■ Task requirements ■
Read through the material below and copy each line in which the word "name" occurs.

■ Data excerpts ■

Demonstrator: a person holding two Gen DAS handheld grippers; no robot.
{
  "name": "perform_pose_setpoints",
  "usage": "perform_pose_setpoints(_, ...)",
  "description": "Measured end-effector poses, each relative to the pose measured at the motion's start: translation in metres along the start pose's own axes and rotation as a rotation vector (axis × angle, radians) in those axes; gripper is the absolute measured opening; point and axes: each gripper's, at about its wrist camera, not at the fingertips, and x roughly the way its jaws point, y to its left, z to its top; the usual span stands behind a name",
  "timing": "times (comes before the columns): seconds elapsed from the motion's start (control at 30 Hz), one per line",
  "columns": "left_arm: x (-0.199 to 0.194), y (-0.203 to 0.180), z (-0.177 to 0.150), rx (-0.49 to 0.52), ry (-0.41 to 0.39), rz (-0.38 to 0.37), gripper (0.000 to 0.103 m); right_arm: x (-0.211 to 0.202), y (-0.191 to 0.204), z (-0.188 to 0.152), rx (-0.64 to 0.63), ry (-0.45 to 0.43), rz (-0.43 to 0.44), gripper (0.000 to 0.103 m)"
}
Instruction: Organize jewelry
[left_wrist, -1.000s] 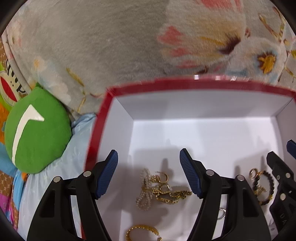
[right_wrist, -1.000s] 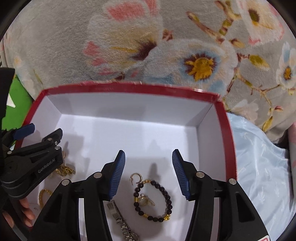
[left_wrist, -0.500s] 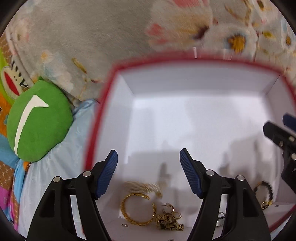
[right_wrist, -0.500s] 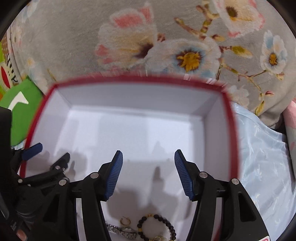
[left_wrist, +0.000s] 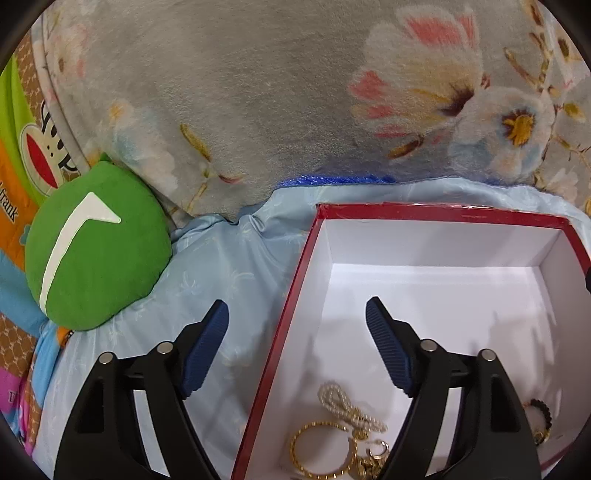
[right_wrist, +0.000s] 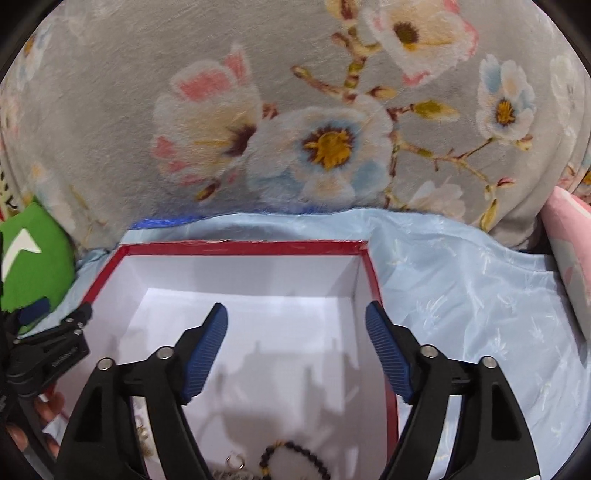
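A: Left gripper (left_wrist: 297, 341) state?
B: Spread wide, nothing held. Its left finger hung over the pale blue sheet (left_wrist: 236, 266), the right one over the box floor, so it straddled the left wall of the red-rimmed white box (left_wrist: 439, 212).
A: Right gripper (right_wrist: 295, 345)?
B: Also wide and empty, above the box interior, with its right finger over the box's right wall.
A: Where was the jewelry?
B: All at the near end of the box. In the left wrist view: pearl strand (left_wrist: 349, 404), gold twisted bangle (left_wrist: 323, 448) just near of it and touching, small gold hoop earrings (left_wrist: 376, 448) tangled at the bangle's right. The black bead bracelet (right_wrist: 295, 458) lay near-right, and the right wrist view showed a small hoop just left of it. Far half of the box floor was bare.
A: Handling?
B: My read: everything light. Pearl strand and bead bracelet are limp and will drape and swing, so pinch across a doubled section. Bangle is stiff and slick; grip across the rim, not flat. Earrings are tiny and likely snagged on the strand, so lift slowly or the clump comes with them.
A: Surroundings?
B: Green cushion (left_wrist: 96, 247) far-left on the sheet, grey floral blanket (right_wrist: 295, 110) beyond the box.
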Motion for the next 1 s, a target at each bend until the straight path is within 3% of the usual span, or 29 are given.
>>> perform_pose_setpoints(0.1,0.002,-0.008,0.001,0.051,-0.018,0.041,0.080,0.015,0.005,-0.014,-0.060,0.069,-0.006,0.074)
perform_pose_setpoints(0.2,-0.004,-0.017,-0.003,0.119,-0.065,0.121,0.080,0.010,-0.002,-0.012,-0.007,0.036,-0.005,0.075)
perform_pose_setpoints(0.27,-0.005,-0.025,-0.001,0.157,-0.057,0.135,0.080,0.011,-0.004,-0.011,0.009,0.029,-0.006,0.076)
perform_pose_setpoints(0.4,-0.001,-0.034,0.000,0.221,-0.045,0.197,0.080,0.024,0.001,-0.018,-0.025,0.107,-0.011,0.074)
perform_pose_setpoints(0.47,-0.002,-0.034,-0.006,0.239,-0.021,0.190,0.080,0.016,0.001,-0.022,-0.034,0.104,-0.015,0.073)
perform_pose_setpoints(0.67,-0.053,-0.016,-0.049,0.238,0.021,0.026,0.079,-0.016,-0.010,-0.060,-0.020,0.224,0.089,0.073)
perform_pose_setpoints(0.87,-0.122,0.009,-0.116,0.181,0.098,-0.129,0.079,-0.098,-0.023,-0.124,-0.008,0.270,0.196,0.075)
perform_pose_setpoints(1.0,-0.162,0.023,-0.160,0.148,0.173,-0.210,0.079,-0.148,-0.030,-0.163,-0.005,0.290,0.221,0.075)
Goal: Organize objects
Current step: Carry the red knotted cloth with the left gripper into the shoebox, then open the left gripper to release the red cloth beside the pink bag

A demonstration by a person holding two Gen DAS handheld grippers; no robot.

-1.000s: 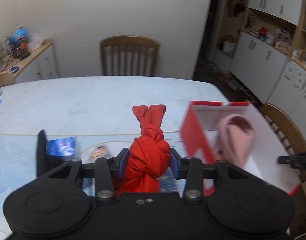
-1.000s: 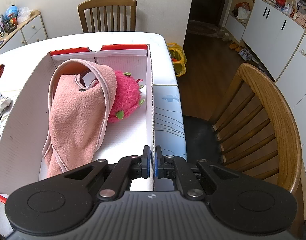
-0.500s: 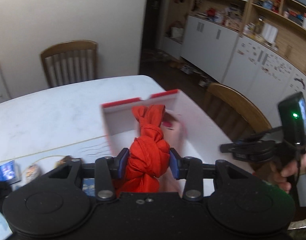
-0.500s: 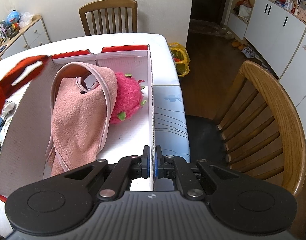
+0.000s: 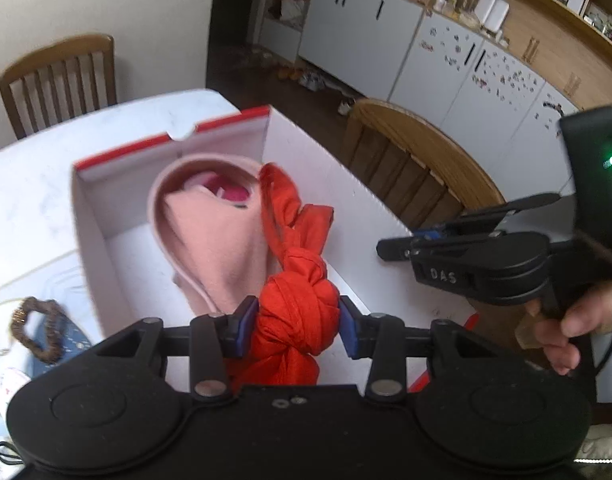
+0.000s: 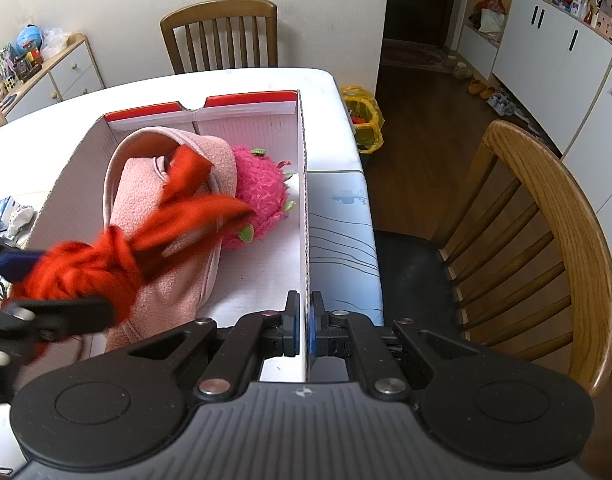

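Observation:
My left gripper (image 5: pixel 296 326) is shut on a knotted red cloth (image 5: pixel 300 300), which hangs over the open white box with a red rim (image 5: pixel 226 124). In the right wrist view the same red cloth (image 6: pixel 106 256) hovers blurred above the box's left half. Inside the box lie a pink fleece garment (image 6: pixel 162 216) and a fuzzy pink plush fruit (image 6: pixel 262 188). My right gripper (image 6: pixel 304 330) is shut on the box's right wall (image 6: pixel 304 208), near its front corner. The right gripper (image 5: pixel 390 246) also shows in the left wrist view, held by a hand (image 5: pixel 574 332).
The box sits on a white marble table (image 6: pixel 234 80). Wooden chairs stand at the far side (image 6: pixel 222 32) and right beside the table (image 6: pixel 538 240). A brown hair scrunchie (image 5: pixel 38 328) and small items lie left of the box. White cabinets (image 5: pixel 446 64) line the right wall.
My left gripper carried the red cloth rightward from beside the box to over its inside, tilting down. The right gripper stayed clamped on the box wall.

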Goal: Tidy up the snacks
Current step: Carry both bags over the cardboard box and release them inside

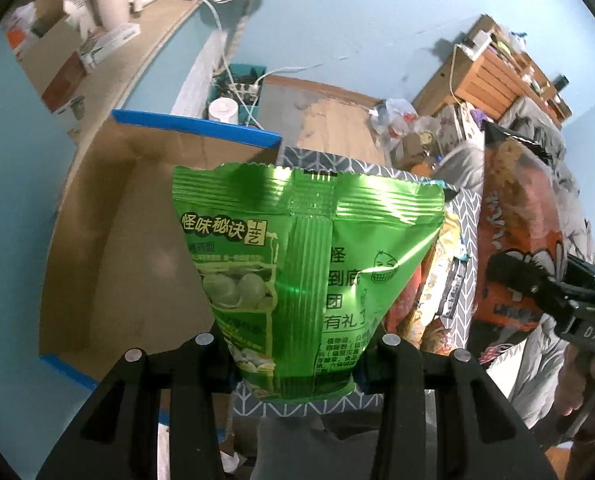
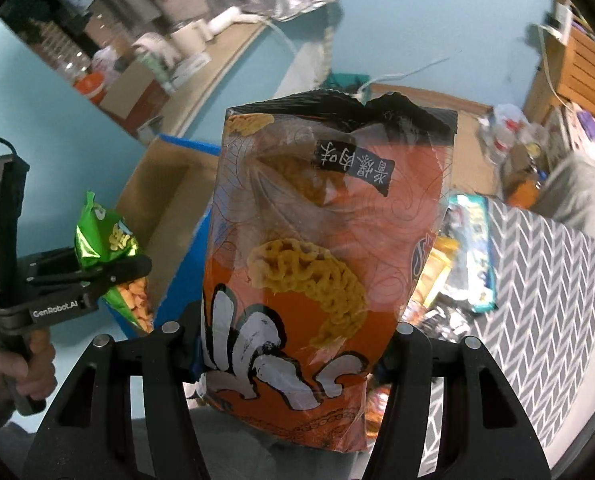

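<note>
My left gripper [image 1: 295, 350] is shut on the lower end of a shiny green snack bag [image 1: 297, 248], which stands up between its black fingers. My right gripper [image 2: 293, 344] is shut on a large orange snack bag [image 2: 325, 248] with yellow noodle-like pieces printed on it. The right wrist view has the left gripper [image 2: 109, 272] at the left, in a hand, with the green bag [image 2: 105, 240] in its jaws. The left wrist view has the orange bag [image 1: 517, 224] at the right. Both bags hang in the air above a grey-and-white patterned bin [image 1: 467, 240].
An open cardboard box [image 1: 109, 240] with blue tape on its edges sits left of the bin. More snack packets [image 2: 469, 256] lie in the patterned bin [image 2: 545, 280]. A cluttered shelf [image 1: 89, 44] runs along the blue wall, and wooden slats [image 1: 493, 76] stand at the right.
</note>
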The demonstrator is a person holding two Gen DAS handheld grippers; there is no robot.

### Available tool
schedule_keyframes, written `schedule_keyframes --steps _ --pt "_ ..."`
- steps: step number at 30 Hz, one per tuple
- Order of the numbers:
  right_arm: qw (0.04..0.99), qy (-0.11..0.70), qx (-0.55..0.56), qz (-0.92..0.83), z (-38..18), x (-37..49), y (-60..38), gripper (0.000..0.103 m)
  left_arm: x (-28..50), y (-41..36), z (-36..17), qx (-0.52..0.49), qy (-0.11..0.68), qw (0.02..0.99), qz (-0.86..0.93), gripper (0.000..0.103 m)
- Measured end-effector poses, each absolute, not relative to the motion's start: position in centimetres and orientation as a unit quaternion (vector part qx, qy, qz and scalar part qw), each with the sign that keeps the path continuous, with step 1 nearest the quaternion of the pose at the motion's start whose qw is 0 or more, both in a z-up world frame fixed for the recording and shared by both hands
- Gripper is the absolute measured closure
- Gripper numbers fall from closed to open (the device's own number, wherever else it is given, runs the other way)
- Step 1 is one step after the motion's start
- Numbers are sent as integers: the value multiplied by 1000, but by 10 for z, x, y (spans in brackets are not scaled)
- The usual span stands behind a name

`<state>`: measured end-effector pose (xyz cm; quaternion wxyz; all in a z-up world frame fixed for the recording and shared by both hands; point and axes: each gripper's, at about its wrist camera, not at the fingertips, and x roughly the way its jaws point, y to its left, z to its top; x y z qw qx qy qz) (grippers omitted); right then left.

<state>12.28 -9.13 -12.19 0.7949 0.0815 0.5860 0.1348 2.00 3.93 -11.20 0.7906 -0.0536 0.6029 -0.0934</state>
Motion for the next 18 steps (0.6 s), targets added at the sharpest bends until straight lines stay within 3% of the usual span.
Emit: schedule_keyframes --steps 18 --pt "769 593 29 236 -135 176 23 44 18 124 -109 -101 591 800 -15 62"
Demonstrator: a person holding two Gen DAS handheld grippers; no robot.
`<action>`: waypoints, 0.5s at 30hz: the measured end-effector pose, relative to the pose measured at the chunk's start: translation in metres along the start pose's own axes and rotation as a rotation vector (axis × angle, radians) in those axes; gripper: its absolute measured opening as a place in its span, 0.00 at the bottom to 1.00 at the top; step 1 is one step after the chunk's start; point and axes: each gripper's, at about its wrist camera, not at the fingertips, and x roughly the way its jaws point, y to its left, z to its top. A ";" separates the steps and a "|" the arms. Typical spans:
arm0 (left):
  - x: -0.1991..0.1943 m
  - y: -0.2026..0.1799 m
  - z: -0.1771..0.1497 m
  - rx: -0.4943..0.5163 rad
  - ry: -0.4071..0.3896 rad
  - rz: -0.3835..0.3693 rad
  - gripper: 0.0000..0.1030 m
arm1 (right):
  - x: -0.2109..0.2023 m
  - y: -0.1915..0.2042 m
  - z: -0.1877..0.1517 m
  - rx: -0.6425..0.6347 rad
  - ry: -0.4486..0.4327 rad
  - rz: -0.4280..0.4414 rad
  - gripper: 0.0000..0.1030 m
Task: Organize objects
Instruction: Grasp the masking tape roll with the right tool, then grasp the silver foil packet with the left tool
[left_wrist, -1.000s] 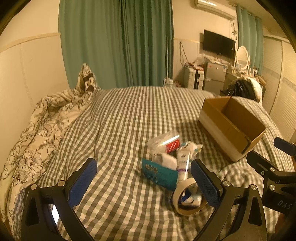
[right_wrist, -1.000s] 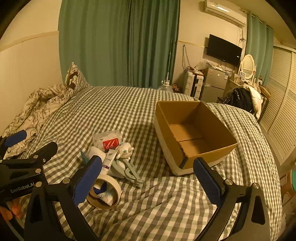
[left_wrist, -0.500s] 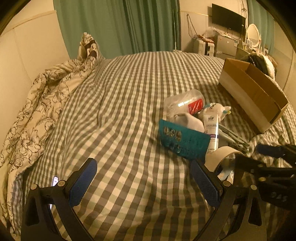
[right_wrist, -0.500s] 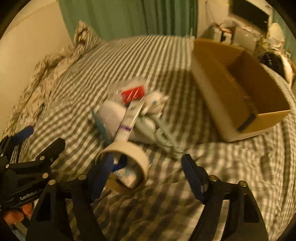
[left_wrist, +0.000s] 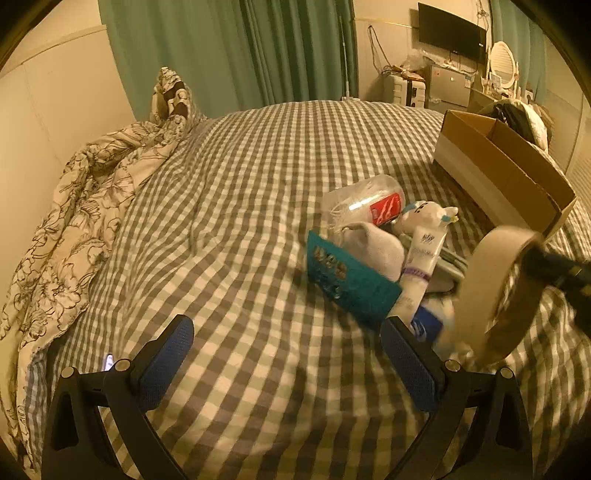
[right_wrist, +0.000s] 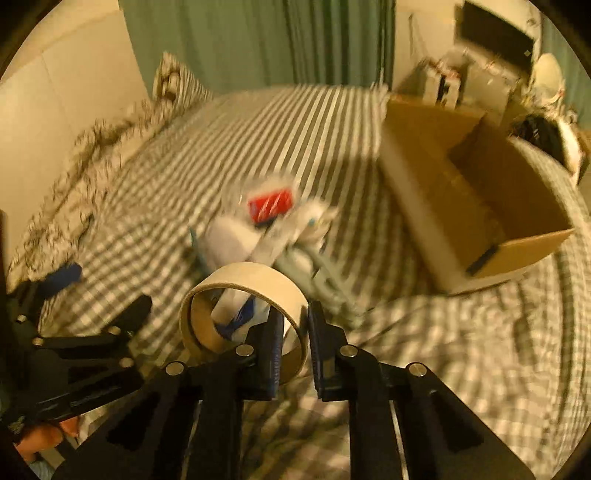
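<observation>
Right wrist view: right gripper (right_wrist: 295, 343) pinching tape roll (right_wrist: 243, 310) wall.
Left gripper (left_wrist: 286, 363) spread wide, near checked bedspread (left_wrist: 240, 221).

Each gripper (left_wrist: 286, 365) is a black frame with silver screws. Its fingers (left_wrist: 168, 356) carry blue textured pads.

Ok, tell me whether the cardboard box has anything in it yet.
Empty as far as shown: the cardboard box is open-topped and only bare floor and walls are visible. The near inner corner is hidden and the frame is blurred.
</observation>
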 end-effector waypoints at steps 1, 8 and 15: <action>0.002 -0.003 0.002 0.003 0.002 -0.006 1.00 | -0.005 -0.003 0.003 -0.002 -0.016 -0.026 0.11; 0.025 -0.021 0.021 -0.004 0.016 -0.010 1.00 | -0.011 -0.024 0.005 0.035 -0.044 -0.069 0.11; 0.063 -0.026 0.030 -0.079 0.100 -0.044 0.85 | 0.006 -0.027 0.000 0.028 0.000 -0.051 0.11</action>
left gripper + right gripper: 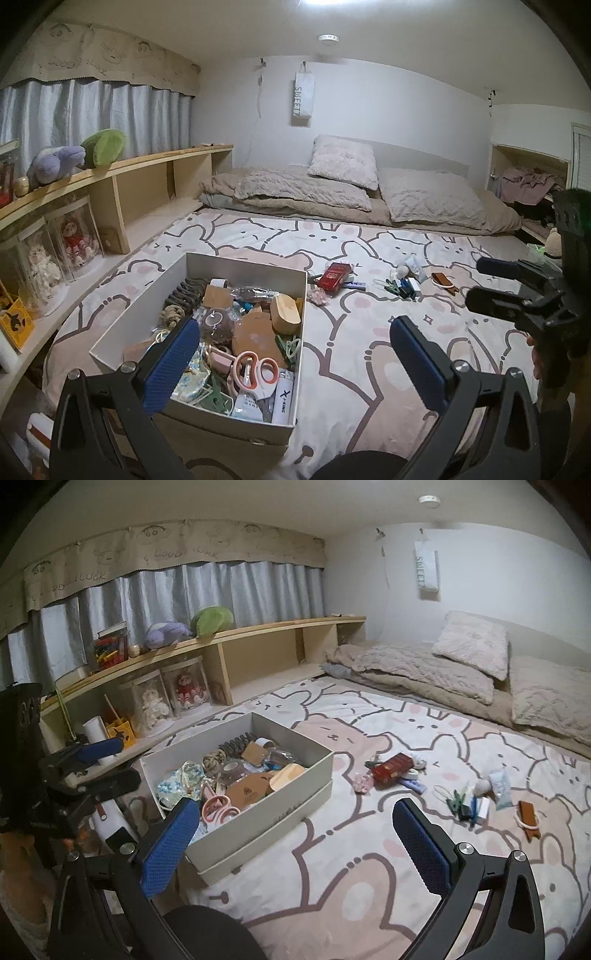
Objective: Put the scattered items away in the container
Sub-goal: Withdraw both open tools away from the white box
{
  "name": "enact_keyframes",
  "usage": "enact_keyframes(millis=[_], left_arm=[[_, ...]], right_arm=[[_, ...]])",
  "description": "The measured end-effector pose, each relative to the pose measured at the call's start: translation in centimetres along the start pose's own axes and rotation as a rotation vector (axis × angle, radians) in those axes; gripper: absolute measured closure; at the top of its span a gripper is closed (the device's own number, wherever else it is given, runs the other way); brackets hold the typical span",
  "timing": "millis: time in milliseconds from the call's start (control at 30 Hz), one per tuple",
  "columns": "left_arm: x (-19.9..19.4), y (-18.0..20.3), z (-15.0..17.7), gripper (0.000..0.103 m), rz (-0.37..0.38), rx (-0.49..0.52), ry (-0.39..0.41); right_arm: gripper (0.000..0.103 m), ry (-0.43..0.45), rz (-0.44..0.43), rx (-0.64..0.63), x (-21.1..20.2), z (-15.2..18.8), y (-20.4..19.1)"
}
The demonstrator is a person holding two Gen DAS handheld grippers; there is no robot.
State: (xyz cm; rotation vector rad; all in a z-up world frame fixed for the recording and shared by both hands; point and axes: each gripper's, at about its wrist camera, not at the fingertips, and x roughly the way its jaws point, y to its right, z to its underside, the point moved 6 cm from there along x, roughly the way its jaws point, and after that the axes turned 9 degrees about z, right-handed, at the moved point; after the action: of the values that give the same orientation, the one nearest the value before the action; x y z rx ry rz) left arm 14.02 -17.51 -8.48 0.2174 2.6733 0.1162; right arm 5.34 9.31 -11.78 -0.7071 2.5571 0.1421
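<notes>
Both claws stand with their blue pads spread wide and nothing between them: the left gripper [295, 363] hangs over the near end of the white cardboard box [243, 263], and the right gripper [295, 843] hovers above the bunny-print bedspread [369, 878] just to the right of that box. The box sits on the bedspread and is already heaped, with orange-handled scissors [256, 371] near the front, a wooden block [284, 312], a coiled dark spring-like item [181, 293] and packets crowding it to the rim, so most of the tidying looks done. What is left lies well apart from the box, further up the bed: a red packet [391, 770] with a pink hair tie [364, 782] beside it, then a cluster with green clips [452, 801], a small white carton [482, 806] and a clear pouch [500, 784], and furthest right a brown leather tag [528, 818]. By my judgement, several more pickups remain, and space in the box is getting tight.
</notes>
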Motion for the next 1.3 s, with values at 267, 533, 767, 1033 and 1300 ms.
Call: enact_keyframes(millis=[267,533,767,1033,1300], left_arm=[[-2.1,0.2,0.9,0.0,-0.06,-0.008,0.017],[-3.3,0.8,1.9,0.0,-0.088,0.007,0.022],[-3.4,0.9,3.0,0.0,-0.087,-0.017,0.006],[-3.6,0.9,3.9,0.0,-0.096,-0.024,-0.005],[-4.0,0.8,4.6,0.0,-0.114,-0.022,-0.019]], right_arm=[[0.0,0.03,0.041,0.005,-2.6,1.3,0.7],[0.0,0.044,0.065,0.029,-4.4,2.4,1.4],[0.0,0.051,0.089,0.04,-5.5,3.1,1.7],[0.0,0.053,0.113,0.025,-6.2,4.0,1.6],[0.0,0.047,0.116,0.047,-6.4,4.7,2.0]])
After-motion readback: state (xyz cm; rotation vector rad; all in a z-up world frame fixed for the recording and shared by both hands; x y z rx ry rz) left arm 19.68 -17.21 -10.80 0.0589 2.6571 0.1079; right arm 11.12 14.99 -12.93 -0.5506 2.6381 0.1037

■ Response ■
  "name": "perform_pose_setpoints",
  "description": "Measured end-effector poses, each relative to the pose measured at the motion's start: translation in metres along the start pose's own axes and rotation as a rotation vector (axis × angle, radians) in those axes; gripper is the absolute measured opening; point and axes: each gripper's, at about its wrist camera, not at the fingertips, and x roughly the way its jaws point, y to its left, z to its top; the usual span stands behind a name",
- The usual span stands behind a name
  "name": "enact_keyframes",

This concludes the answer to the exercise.